You pass through a gate, again without a gate on it, as you pass back into what would have been a mature forest before it was felled. After a while the track starts to drop down and you reach a sharp left corner in the track. Leave the main track here and carry straight on at this point down the bridleway (marker post showing route).
You go down to a large wooden gate and go through it.
Continue along the track with a wall on your left until you reach and pass over a stile, located to the right of a large gate near the hut and ruined building (Wholehope).
Continue on, passing a bridleway marker post and continue following the prominent grassy track as you drop down to and cross a stile located beside a large gate.

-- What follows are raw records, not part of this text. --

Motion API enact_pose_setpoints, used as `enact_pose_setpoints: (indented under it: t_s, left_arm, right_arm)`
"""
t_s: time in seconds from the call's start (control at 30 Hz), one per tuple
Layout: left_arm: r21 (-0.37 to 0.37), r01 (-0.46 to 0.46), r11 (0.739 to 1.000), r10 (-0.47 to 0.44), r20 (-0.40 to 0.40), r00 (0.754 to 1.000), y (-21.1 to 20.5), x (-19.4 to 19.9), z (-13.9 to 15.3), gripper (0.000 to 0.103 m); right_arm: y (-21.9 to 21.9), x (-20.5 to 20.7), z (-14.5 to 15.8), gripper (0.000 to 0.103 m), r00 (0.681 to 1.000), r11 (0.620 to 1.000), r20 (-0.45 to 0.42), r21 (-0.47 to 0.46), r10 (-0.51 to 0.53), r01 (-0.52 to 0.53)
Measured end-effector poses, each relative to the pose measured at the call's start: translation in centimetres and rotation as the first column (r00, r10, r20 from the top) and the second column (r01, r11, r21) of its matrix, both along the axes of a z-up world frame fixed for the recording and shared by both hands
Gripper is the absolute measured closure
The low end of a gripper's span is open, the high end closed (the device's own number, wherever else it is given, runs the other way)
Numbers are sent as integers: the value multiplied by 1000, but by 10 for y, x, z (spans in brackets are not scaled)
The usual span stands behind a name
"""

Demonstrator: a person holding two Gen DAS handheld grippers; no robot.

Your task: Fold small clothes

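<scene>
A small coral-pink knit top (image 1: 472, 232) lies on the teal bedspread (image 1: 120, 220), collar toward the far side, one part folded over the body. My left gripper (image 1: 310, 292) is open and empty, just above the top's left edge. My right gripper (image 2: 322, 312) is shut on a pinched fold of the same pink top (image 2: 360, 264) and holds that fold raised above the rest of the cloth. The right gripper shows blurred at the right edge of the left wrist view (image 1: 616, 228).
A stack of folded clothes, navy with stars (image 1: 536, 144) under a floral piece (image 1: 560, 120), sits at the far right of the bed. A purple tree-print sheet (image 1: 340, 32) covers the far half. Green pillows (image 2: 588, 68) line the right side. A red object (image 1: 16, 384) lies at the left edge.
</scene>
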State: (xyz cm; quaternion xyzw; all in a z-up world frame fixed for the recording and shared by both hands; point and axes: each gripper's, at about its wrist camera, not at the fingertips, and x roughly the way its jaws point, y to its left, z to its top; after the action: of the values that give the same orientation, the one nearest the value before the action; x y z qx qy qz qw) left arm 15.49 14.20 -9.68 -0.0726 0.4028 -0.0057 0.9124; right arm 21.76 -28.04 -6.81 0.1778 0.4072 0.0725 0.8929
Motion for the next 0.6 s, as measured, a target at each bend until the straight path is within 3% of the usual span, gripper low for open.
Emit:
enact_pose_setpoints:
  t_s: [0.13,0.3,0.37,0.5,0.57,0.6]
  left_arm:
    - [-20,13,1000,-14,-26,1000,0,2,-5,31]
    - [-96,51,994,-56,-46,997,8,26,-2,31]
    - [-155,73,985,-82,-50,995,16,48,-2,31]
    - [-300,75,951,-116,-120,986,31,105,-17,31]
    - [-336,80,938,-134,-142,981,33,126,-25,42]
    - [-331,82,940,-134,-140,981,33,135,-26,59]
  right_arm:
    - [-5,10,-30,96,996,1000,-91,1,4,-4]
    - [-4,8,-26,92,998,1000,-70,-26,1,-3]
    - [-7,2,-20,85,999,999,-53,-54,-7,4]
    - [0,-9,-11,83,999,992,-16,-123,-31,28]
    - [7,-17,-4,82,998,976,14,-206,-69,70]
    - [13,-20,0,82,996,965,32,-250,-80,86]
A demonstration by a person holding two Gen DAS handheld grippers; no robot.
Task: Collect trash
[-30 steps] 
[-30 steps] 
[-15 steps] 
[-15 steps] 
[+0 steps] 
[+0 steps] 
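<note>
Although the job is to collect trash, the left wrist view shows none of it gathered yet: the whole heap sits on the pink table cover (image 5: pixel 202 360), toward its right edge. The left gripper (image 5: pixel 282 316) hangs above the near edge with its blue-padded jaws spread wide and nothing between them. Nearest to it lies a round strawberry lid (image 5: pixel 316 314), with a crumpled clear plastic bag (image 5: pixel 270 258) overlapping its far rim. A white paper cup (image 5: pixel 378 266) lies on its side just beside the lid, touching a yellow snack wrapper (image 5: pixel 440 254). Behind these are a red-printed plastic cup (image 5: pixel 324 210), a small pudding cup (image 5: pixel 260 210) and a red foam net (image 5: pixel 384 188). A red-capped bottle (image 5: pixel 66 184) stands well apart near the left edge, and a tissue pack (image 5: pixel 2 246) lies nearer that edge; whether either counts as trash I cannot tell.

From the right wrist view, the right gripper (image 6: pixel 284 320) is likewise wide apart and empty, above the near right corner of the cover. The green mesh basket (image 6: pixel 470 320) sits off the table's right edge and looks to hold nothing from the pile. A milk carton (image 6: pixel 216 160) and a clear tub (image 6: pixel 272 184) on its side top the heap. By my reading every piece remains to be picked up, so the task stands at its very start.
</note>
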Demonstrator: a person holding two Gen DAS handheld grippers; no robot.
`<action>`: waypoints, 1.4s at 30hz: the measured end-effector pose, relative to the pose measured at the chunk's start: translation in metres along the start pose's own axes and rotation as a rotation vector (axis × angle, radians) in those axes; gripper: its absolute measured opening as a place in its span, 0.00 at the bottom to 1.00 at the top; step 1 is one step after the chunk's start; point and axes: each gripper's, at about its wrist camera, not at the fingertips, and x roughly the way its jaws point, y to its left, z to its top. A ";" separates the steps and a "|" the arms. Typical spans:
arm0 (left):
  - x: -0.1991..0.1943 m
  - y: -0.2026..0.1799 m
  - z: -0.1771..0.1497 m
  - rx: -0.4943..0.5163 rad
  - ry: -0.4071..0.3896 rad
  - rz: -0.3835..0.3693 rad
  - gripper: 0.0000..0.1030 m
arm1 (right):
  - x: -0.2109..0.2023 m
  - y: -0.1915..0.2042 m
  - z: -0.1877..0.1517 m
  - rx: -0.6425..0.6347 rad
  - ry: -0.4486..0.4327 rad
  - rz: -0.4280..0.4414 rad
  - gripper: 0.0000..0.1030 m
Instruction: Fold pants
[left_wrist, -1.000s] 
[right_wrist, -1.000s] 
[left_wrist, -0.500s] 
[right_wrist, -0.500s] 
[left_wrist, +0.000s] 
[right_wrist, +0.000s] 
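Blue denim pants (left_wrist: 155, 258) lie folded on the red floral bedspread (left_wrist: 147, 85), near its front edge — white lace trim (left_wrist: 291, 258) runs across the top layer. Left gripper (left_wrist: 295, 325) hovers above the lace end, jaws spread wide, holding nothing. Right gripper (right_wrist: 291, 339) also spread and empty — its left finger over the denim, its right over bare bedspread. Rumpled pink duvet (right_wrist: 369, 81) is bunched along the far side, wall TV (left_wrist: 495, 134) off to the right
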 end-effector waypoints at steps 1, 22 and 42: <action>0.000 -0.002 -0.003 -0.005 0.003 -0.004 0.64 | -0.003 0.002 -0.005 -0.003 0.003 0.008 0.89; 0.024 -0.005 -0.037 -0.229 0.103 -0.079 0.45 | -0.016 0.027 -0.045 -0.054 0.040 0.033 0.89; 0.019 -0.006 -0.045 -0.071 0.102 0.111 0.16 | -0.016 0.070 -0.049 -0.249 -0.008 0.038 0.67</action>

As you continue on pass through a gate and bear right at the fork (i.e. do not follow path leading down to the corner of the wood)
You then pass over a stile located to the right of a large gate and a little further on a ladder stile located to the left of a large metal gate as you descend to Alwinton via Clennell Street, down a steep and stony track.
As you come down into Alwinton cross over the footbridge to your right and continue past the Rose and Thistle public house on your left to the car park.
Sir Walter Scott is said to have stayed in the pub while collecting information for his novel ‘Rob Roy’. Other stories say that the outlaw himself haunts the 300-year-old pub and that the hollow behind the fireplace was one of his hiding places.